• What this task involves
Copy each line of the data below, character for character.
========================
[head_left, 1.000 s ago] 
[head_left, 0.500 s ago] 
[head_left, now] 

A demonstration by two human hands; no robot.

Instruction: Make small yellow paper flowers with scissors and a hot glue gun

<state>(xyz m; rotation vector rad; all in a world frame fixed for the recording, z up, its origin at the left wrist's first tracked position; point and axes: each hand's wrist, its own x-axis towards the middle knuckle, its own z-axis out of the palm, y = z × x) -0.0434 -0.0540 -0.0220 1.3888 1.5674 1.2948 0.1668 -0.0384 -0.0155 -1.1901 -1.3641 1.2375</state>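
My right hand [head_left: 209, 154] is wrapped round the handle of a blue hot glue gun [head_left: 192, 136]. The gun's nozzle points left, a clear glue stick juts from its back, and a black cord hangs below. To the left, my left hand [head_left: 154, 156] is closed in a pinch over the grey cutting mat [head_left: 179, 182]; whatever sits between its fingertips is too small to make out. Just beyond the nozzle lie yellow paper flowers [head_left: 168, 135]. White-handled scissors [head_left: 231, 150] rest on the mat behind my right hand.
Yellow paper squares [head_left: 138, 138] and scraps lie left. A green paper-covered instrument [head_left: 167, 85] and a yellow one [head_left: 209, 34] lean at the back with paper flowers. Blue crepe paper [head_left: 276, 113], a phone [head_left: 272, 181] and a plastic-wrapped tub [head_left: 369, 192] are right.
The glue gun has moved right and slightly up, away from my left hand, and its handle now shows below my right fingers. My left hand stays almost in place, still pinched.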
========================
• Solution for this task
[head_left, 1.000 s ago] 
[head_left, 0.500 s ago] 
[head_left, now] 

A demonstration by two human hands; no robot.

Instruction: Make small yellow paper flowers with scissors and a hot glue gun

<state>(xyz m; rotation vector rad; all in a world frame fixed for the recording, z up, its origin at the left wrist's first tracked position; point and axes: each hand's wrist, its own x-axis towards the middle knuckle, its own z-axis out of the palm, y = z × x) -0.0434 -0.0540 -0.0220 1.3888 1.5674 1.2948 0.1668 -0.0384 -0.0155 -1.1901 -1.3641 1.2375</state>
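My right hand [head_left: 209, 154] is wrapped round the handle of a blue hot glue gun [head_left: 192, 136]. The gun's nozzle points left, a clear glue stick juts from its back, and a black cord hangs below. To the left, my left hand [head_left: 154, 156] is closed in a pinch over the grey cutting mat [head_left: 179, 182]; whatever sits between its fingertips is too small to make out. Just beyond the nozzle lie yellow paper flowers [head_left: 168, 135]. White-handled scissors [head_left: 231, 150] rest on the mat behind my right hand.
Yellow paper squares [head_left: 138, 138] and scraps lie left. A green paper-covered instrument [head_left: 167, 85] and a yellow one [head_left: 209, 34] lean at the back with paper flowers. Blue crepe paper [head_left: 276, 113], a phone [head_left: 272, 181] and a plastic-wrapped tub [head_left: 369, 192] are right.
The glue gun has moved right and slightly up, away from my left hand, and its handle now shows below my right fingers. My left hand stays almost in place, still pinched.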

With that, the exercise is finished.